Galatina – Errare humanun est, perseverare diabolicum. La frase di S. Agostino calza a pennello al nostro eroe del settore della Direzione Ambiente e Territorio. Stiamo parlando del gazebo costruito in piazza Lillo da parte di un esercente commerciale. L’esercente per la verità è in piena regola in quanto dotato di regolare autorizzazione di occupazione di suolo pubblico per la installazione di un gazebo. E’ l’Amministrazione Comunale ad essere nel torto e forse è proprio questo il nocciolo di tutta la vicenda.
Era già difficile sbagliare nella prima fase allorquando si trasformò un parere favorevole della Soprintendenza ai Beni Architettonici e Paesaggistici all’installazione di una pedana circondata da fioriere e ricoperta solo con ombrelloni bianchi in un’autorizzazione alla realizzazione di un gazebo chiuso da vetri laterali e ricoperto da una lamiera metallica oltre ad una pensilina che fissata nel muro con esso forma un corpo unico.

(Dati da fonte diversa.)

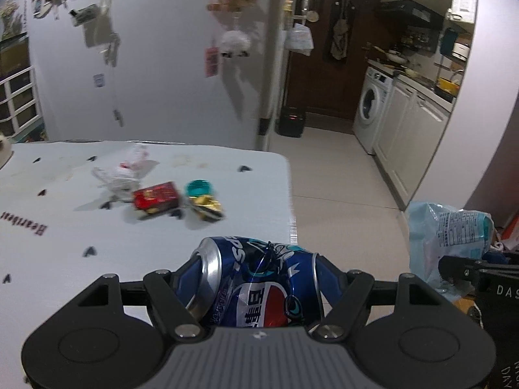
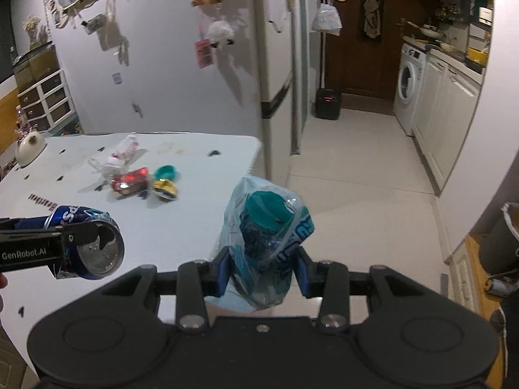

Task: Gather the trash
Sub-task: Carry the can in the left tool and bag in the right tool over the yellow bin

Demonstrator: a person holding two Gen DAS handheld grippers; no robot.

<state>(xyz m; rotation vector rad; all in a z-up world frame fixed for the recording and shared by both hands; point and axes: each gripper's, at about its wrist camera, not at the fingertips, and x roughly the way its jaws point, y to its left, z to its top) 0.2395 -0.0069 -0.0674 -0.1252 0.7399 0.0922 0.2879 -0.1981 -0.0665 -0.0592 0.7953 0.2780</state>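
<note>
My left gripper (image 1: 256,278) is shut on a crushed blue Pepsi can (image 1: 259,282), held sideways above the white table's near right part; the can also shows in the right wrist view (image 2: 87,243). My right gripper (image 2: 263,270) is shut on a crumpled pale blue plastic bag (image 2: 266,236) with teal print, held up past the table's right edge; the bag also shows in the left wrist view (image 1: 451,240). On the table (image 1: 162,243) lie a white crumpled bag (image 1: 123,171), a red wrapper (image 1: 155,197), a teal lid (image 1: 199,188) and a gold wrapper (image 1: 207,207).
A white fridge (image 1: 162,64) with magnets stands behind the table. Tiled floor (image 1: 334,178) runs right toward a washing machine (image 1: 373,103) and white cabinets (image 1: 412,129). A dark bin (image 2: 502,240) stands at the right edge of the right wrist view. A small black bin (image 1: 291,121) stands by the door.
</note>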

Su denuncia di parte intervennero sul luogo agenti della polizia municipale ed il geom. Mariano della Direzione Ambiente e Territorio. Successivamente da parte dello stesso settore Ambiente e Territorio non avendo capito bene il significato di autorizzazione all’installazione di una pedana senza coperture né laterali ne a tetto se non con fioriere ed ombrelloni chiesero ulteriori chiarimenti alla Soprintendenza la quale con nota del 29 maggio ribadì “ che l’oggetto stesso dell’autorizzazione e chiaramente riferito alla pedana lignea e agli elementi di arredo (sedie, tavolini…)e non quindi al gazebo nel suo complesso così come era stato richiesto con l’istanza. Ciò deriva dalla formula di determinazione dell’atto (questa Soprintendenza…autorizza…l’installazione della prevista pedana lignee l’installazione di elementi di arredo….) che di fatto esclude la copertura della pedana che sembra capire sarebbe il principale oggetto di dubbi interpretativi”. Per la seconda volta la Soprintendenza si esprime con una chiarezza cristallina che soltanto chi ha limiti di vista o di lettura può non capire.

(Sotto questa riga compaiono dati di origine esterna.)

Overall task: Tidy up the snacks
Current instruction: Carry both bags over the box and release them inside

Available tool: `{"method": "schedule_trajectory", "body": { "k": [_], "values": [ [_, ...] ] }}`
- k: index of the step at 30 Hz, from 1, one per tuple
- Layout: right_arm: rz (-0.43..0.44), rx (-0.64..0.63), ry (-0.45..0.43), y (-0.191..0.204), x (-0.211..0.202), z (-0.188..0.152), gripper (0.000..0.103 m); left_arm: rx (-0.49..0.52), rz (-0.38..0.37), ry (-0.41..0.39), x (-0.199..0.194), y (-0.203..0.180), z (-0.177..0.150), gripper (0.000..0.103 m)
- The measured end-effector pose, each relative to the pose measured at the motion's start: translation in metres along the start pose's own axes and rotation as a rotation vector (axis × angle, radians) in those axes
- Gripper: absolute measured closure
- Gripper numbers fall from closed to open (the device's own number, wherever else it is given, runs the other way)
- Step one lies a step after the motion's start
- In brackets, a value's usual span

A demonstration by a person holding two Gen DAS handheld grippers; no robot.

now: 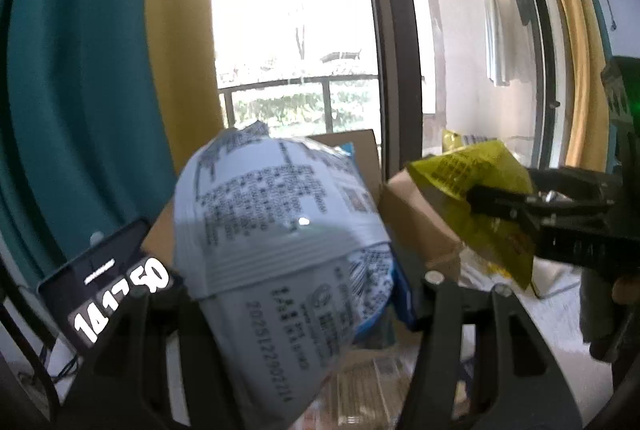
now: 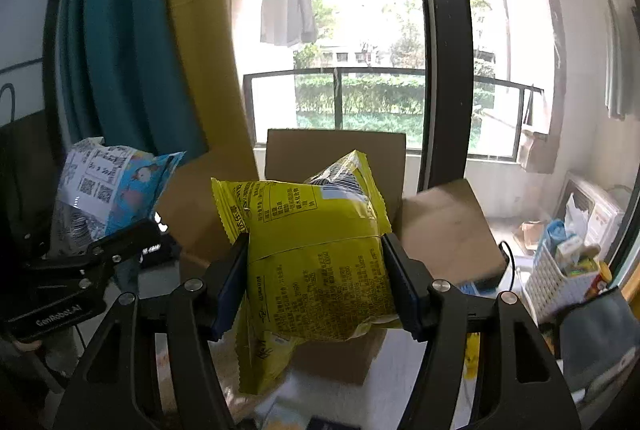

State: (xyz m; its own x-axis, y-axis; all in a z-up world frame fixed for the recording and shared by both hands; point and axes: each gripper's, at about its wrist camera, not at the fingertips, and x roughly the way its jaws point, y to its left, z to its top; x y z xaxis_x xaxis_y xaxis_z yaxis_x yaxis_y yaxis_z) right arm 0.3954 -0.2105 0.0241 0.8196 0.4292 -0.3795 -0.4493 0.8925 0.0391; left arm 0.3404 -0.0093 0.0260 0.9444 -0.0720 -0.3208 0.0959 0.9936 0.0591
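Yellow snack bag [image 2: 316,262] clamped in right gripper [image 2: 316,278], before open cardboard box [image 2: 444,230].

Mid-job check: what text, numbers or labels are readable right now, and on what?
"14 17 50", partly hidden: phone screen.
"GenRobot.AI": left gripper body.
"2025122902211", last digits uncertain: white-and-blue snack bag.
Other print and QR codes on that bag: blurred.
Small print and barcode on the yellow snack bag: too small to read.

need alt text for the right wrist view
The right hand-held gripper clamps a puffy yellow snack bag in front of an open cardboard box. At left, the left hand-held gripper holds a blue-and-white snack bag; a balcony window lies behind.
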Motion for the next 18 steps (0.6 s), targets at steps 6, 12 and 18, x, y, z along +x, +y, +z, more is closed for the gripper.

Cosa invece ti combina il nostro ineffabile funzionario? Riceve la missiva della Soprintendenza il 29 maggio, ci pensa su per ben 11 giorni e poi novello Archimede urla “ Eureka”. Piglia carta e penna e scrive la sua ordinanza. Qualcuno di voi penserà che, seguendo le indicazioni della Soprintendenza, abbia ordinato l’abbattimento di quanto realizzato al di fuori della norma ed invece non è così. Egli ordina quello che già era stato fatto il 31 di maggio dagli agenti della Polizia municipale ossia la sospensione dei lavori. Una sospensione che già da allora è stata completamente disattesa visto che l’esercente commerciale ha tranquillamente completato i lavori del suo gazebo.

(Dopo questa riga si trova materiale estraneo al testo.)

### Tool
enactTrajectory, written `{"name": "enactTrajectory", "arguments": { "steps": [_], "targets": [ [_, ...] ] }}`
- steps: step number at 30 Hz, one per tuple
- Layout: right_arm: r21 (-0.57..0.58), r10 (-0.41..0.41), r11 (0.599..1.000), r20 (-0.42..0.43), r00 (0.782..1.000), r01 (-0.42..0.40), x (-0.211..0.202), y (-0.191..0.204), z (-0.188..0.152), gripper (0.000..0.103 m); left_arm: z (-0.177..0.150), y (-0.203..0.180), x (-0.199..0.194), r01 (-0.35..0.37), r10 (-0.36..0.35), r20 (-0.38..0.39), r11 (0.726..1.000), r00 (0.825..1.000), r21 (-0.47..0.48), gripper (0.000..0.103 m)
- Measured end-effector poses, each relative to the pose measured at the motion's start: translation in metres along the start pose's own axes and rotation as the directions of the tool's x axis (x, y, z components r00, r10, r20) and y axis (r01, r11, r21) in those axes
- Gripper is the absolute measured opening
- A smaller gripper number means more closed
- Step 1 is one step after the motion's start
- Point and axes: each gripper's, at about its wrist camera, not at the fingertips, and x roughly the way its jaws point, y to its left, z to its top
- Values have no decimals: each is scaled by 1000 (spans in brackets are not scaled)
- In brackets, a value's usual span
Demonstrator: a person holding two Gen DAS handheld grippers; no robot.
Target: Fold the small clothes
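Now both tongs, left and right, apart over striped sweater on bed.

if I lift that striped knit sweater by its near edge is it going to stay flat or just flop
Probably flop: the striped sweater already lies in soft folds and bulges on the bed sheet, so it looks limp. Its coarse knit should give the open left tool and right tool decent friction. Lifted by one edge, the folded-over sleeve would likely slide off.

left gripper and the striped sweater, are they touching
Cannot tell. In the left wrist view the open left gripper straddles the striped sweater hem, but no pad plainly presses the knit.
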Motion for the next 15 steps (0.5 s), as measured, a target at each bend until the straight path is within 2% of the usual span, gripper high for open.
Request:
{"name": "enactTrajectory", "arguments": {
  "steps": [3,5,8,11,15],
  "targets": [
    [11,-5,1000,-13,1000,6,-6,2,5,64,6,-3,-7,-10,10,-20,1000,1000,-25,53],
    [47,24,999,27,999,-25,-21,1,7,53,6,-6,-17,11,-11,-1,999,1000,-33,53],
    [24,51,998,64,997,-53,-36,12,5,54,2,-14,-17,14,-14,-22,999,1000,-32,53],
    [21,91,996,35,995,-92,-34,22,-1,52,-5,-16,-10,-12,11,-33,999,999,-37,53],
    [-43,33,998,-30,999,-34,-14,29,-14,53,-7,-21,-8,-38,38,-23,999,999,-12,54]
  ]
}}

L’ing. D’Errico, nonostante per ben due volte gli venga detto e ripetuto che di gazebo non se ne deve neanche parlare, mica ordina la rimozione del gazebo , non sia mai, ordina la…..sospensione dei lavori e ciò nonostante scriva nella sua ordinanza che dalla nota della Soprintendenza si evince che l’autorizzazione deve “ intendersi esclusivamente per la realizzazione di una pedana lignea e non per la realizzazione di un gazebo” egli con l’ordinanza n.76/D ordina “ l’ immediata sospensione dei lavori attualmente eseguiti alla piazza Lillo n.15 alla quale seguirà entro 45 giorni dalla data di notifica della presente, l’adozione dei provvedimenti definitivi”
Ora visto che i lavori del gazebo sono stati quasi ultimati D’Errico potrebbe spiegarci quale sarà la prossima ordinanza decorsi i 45 giorni? Sarà quella della solita manfrina che finita la festa il santo è gabbato oppure quella per la rimozione del gazebo? A cosa servono questi 45 giorni di sospensione dei lavori? Non sarebbe stato più logico ordinare la rimozione del gazebo e poi se l’esercente commerciale si sentisse leso in qualche suo diritto chiedesse al giudice amministrativo la sospensione del provvedimento? Ma questa è logica.